Brushes and Adjustments

Fallen HydrantOne of the most exciting features in Aperture 3 is the ability to apply a mask on any of your adjustments by "brushing" them in/out. Having multiple adjustments and brushes feels very similar to layers with masking. In any adjustment panel, click on the gear and select "brush adjustment in/out." In the picture to the left, I made an enhancement adjustment, dropped the saturation and ran the contrast up. Then I used the brushed the adjustment off of the hydrant. The process was further expedited through the use of the "detect edges" feature. This first came out in Aperture 2's repair tool.
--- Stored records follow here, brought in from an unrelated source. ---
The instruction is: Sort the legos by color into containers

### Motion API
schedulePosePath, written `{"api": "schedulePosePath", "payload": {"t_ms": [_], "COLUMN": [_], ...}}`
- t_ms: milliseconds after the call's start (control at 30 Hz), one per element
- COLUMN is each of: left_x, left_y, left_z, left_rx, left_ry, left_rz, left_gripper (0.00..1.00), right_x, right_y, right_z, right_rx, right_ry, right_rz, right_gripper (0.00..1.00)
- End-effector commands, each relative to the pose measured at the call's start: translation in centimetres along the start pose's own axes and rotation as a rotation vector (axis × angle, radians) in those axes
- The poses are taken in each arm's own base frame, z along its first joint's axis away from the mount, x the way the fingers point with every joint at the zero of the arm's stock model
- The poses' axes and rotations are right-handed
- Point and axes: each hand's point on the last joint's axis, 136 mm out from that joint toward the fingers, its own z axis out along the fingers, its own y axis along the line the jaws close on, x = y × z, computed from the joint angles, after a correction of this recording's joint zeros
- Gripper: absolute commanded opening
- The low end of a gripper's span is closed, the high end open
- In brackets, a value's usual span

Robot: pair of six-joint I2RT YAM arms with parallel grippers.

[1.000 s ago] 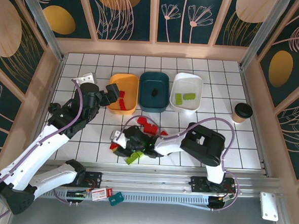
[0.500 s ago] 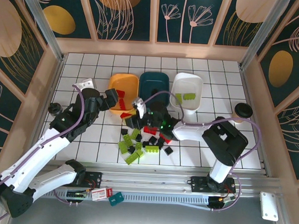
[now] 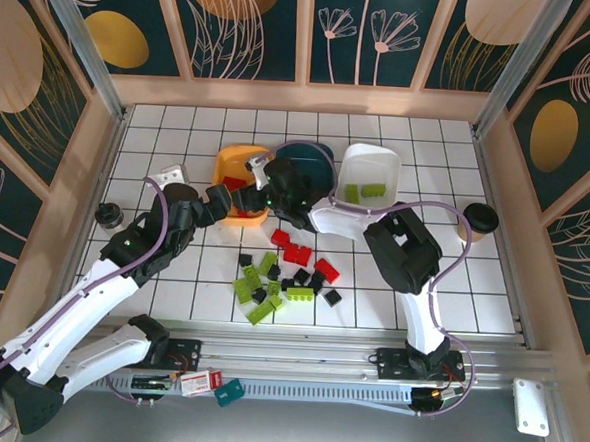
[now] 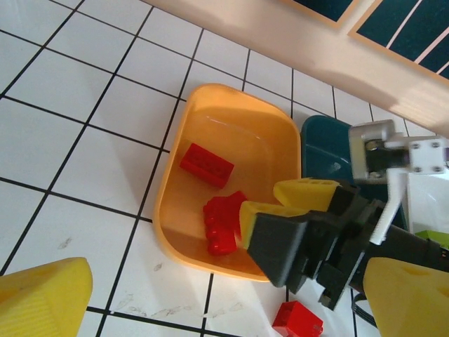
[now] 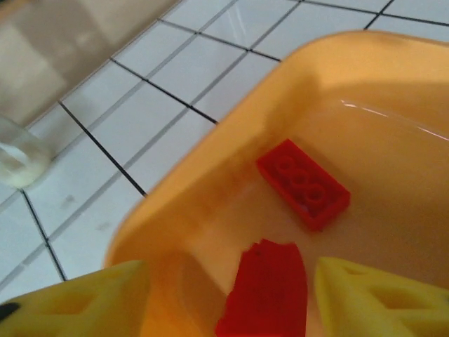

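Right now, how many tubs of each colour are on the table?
orange tub: 1
teal tub: 1
white tub: 1
Total: 3

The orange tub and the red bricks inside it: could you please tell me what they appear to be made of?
The orange tub looks like moulded plastic, smooth and slightly glossy. Light streaks show on its inner wall, and its rim and corners are rounded. The red bricks look like hard plastic with a satin sheen, and moulded studs show on their tops.
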Motion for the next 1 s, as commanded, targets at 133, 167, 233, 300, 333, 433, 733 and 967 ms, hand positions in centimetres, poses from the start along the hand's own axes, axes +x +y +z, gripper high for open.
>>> {"api": "schedulePosePath", "payload": {"t_ms": [133,167,233,300,333,433,733,967], "left_x": [0.6,0.8,1.4,2.3,2.8,4.6,11.1,14.9], "left_y": [-0.5,-0.5,-0.7,-0.9,-1.0,-1.5,-2.3,-1.7], "left_z": [0.4,0.5,0.9,1.4,1.7,2.8,6.3,7.6], "left_rx": [0.032,0.035,0.041,0.055,0.063,0.096,0.178,0.137], "left_ry": [0.026,0.034,0.054,0.085,0.101,0.161,0.34,0.441], "left_rz": [-0.008,-0.004,0.003,0.014,0.019,0.034,0.022,0.083], "left_gripper": [0.99,0.99,0.99,0.99,0.99,0.99,0.99,0.93], "right_x": [-5.3,-5.4,-5.2,-4.0,-3.6,-1.0,11.0,16.8], "right_y": [-0.1,-0.1,0.0,-0.2,-0.2,-1.2,-5.4,-5.7], "right_z": [-3.0,-3.8,-5.6,-7.6,-8.7,-11.9,-18.9,-23.0], "right_rx": [0.05,0.051,0.053,0.065,0.068,0.122,0.359,0.401], "right_ry": [-0.133,-0.147,-0.163,-0.164,-0.166,-0.144,0.097,0.211], "right_rz": [-0.016,-0.008,0.013,0.048,0.062,0.125,0.288,0.357], "right_gripper": [0.74,0.74,0.75,0.75,0.75,0.75,0.76,0.74]}}
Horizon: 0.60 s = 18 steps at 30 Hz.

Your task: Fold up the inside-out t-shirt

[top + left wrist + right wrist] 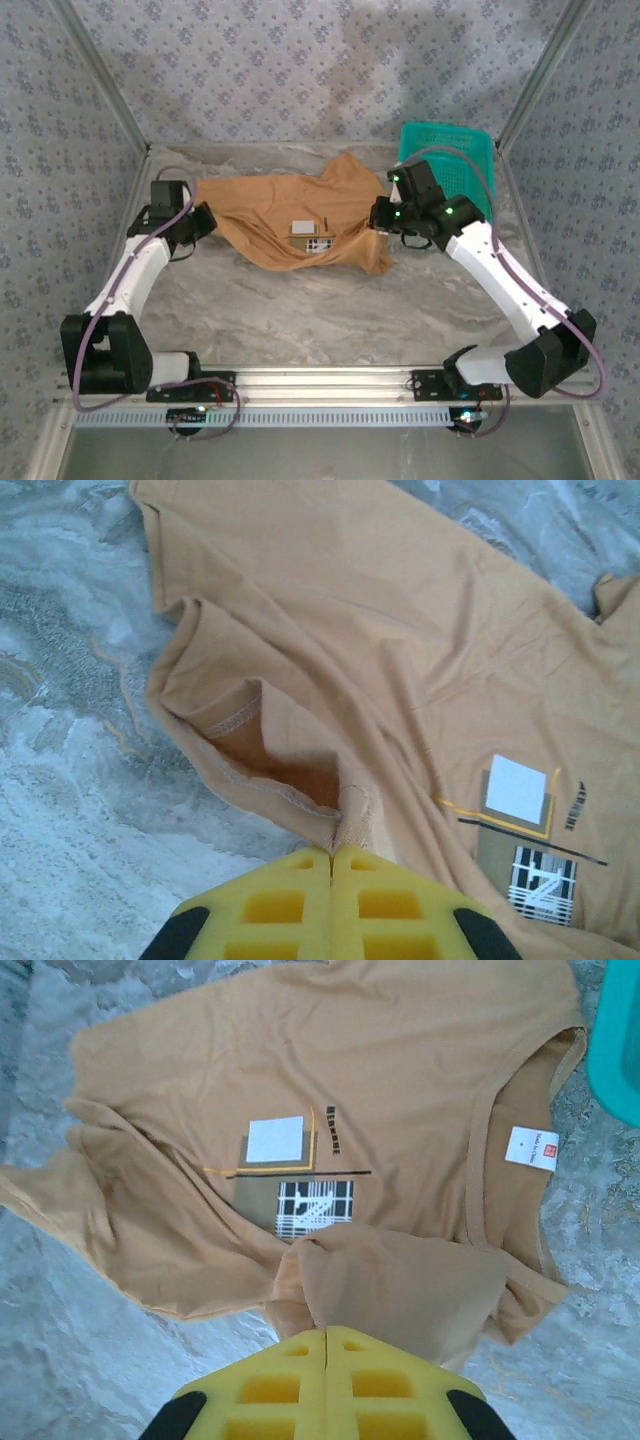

I'm glad that this technology made it over to the brushes because on something like this photo with all hard edges I was able to do this in about 2 minutes.

Not quite content with the color, I then added another Enhancement adjustment panel by clicking on the gear and selecting "Add New Enhancement adjustment." On that adjustment, I bumped up my saturation and vibrance. This made the hydrant pop even further. Neat. So remember that localize color post I had a while back? Yeah, this makes it way easier and all native and non-destructive.

One of the side effects of having multiple adjustment panels is that you no longer have any limits to the max value of an adjustment. For example, the max value for saturation is 4.0. Well, if you want to go beyond that, then add another Enhancement adjustment. Now run that saturation up to 4.0. Wash. Rinse. Repeat.

There's some really exciting effects you can create natively within Aperture now. For example, you can touch up the sky without affecting the rest of the image. I'm pretty excited about this and hopefully I'll do something cool enough to share on here.

On a completely unrelated note, explored some interesting spots to shoot in Seattle. Only problem is that they are best with morning light. Any volunteers feel like being my model at the crack of dawn?